* [WHAT IS BEING ASKED]
Return each record word for word and omit the pictures.
═══ SOURCE DATA ═══
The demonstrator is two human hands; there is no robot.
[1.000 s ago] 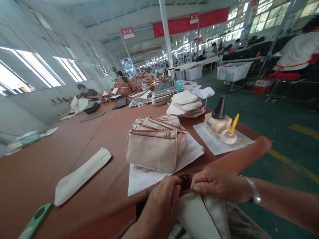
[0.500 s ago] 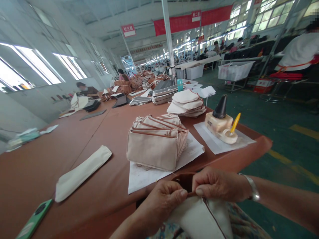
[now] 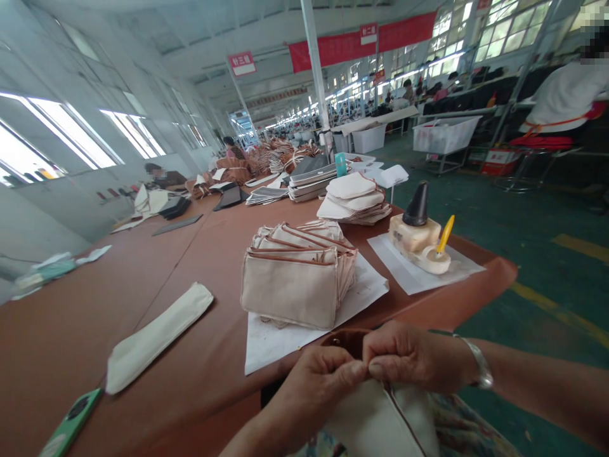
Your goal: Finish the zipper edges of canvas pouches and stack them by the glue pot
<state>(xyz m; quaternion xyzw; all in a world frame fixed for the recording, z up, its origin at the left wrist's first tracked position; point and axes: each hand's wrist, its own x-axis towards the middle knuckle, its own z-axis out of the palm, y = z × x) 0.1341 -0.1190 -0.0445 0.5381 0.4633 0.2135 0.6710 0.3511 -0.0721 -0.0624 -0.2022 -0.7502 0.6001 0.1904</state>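
1. Bench [image 3: 204, 254]: the cream bag [image 3: 380, 416] is just off its near edge, above the lap.
2. Bag: probably light, soft and floppy, liable to sag.
3. Left hand [image 3: 318, 381], right hand [image 3: 419, 355]: both pinch its brown rim [image 3: 349, 339], likely the firmest grip.

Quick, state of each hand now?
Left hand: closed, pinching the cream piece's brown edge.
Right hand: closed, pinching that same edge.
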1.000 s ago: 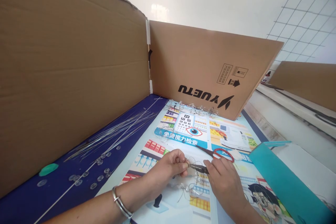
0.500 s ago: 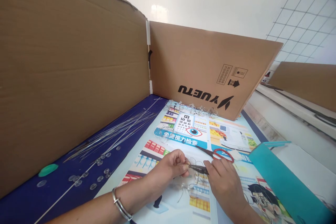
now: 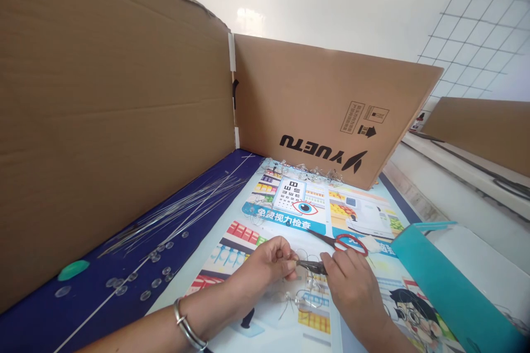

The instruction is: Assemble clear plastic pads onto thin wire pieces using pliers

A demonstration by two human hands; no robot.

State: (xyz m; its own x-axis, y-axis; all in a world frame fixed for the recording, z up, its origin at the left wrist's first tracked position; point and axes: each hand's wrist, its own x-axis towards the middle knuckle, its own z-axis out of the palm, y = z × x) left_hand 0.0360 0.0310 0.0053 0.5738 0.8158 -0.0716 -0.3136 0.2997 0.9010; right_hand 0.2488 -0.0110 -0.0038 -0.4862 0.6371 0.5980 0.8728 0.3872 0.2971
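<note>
My right hand [image 3: 354, 287] is wrapped round dark pliers [image 3: 313, 267], whose jaws point left. At the tip of the jaws, my left hand [image 3: 275, 262] pinches thin wire between thumb and forefinger; the exact spot it grips is hidden. Below and beside the pliers hangs or lies a tangle of looped wire with clear beads [image 3: 295, 299]. Just beyond my right hand, scissors [image 3: 351, 244] with red handles rest on the printed sheet, blades pointing left.
Straight loose wires [image 3: 186, 212] and several clear round beads [image 3: 155, 256] lie on the blue surface at left, near a green oval piece [image 3: 73, 270]. Cardboard panels [image 3: 331, 105] stand behind and left. More beaded wire [image 3: 314, 172] lies along the back panel. A teal box [image 3: 451, 281] stands right.
Almost nothing differs. The view has shifted very slightly, and both hands keep the same hold at the pliers.
</note>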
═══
* [RESPONSE]
The demonstrator is two human hands; there is no robot.
[1.000 s ago] 
[0.500 s ago] 
[now] 
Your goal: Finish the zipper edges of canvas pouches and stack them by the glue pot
<state>(xyz m; quaternion xyzw; all in a world frame fixed for the recording, z up, its origin at the left wrist's first tracked position; point and axes: each hand's wrist, its own x-axis towards the middle knuckle, its own z-axis out of the palm, y = z × x) 0.1341 -0.1190 -0.0445 0.5381 0.4633 0.2135 0.6710 0.3511 -0.0721 -0.0624 -0.2022 -0.7502 0.6001 0.1904</state>
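1. Bench [image 3: 204, 254]: the cream bag [image 3: 380, 416] is just off its near edge, above the lap.
2. Bag: probably light, soft and floppy, liable to sag.
3. Left hand [image 3: 318, 381], right hand [image 3: 419, 355]: both pinch its brown rim [image 3: 349, 339], likely the firmest grip.

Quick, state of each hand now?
Left hand: closed, pinching the cream piece's brown edge.
Right hand: closed, pinching that same edge.
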1.000 s ago: 
0.500 s ago: 
now: 

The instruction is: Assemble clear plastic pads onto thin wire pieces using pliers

A demonstration by two human hands; no robot.

State: (xyz m; its own x-axis, y-axis; all in a world frame fixed for the recording, z up, its origin at the left wrist's first tracked position; point and axes: each hand's wrist, its own x-axis towards the middle knuckle, its own z-axis out of the palm, y = z × x) left_hand 0.0360 0.0310 0.0053 0.5738 0.8158 -0.0716 -0.3136 0.2997 0.9010; right_hand 0.2488 -0.0110 -0.0038 -0.4862 0.6371 0.5980 0.8728 0.3872 0.2971
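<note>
My right hand [image 3: 354, 287] is wrapped round dark pliers [image 3: 313, 267], whose jaws point left. At the tip of the jaws, my left hand [image 3: 275, 262] pinches thin wire between thumb and forefinger; the exact spot it grips is hidden. Below and beside the pliers hangs or lies a tangle of looped wire with clear beads [image 3: 295, 299]. Just beyond my right hand, scissors [image 3: 351, 244] with red handles rest on the printed sheet, blades pointing left.
Straight loose wires [image 3: 186, 212] and several clear round beads [image 3: 155, 256] lie on the blue surface at left, near a green oval piece [image 3: 73, 270]. Cardboard panels [image 3: 331, 105] stand behind and left. More beaded wire [image 3: 314, 172] lies along the back panel. A teal box [image 3: 451, 281] stands right.
Almost nothing differs. The view has shifted very slightly, and both hands keep the same hold at the pliers.
</note>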

Apart from this answer, nothing more is required.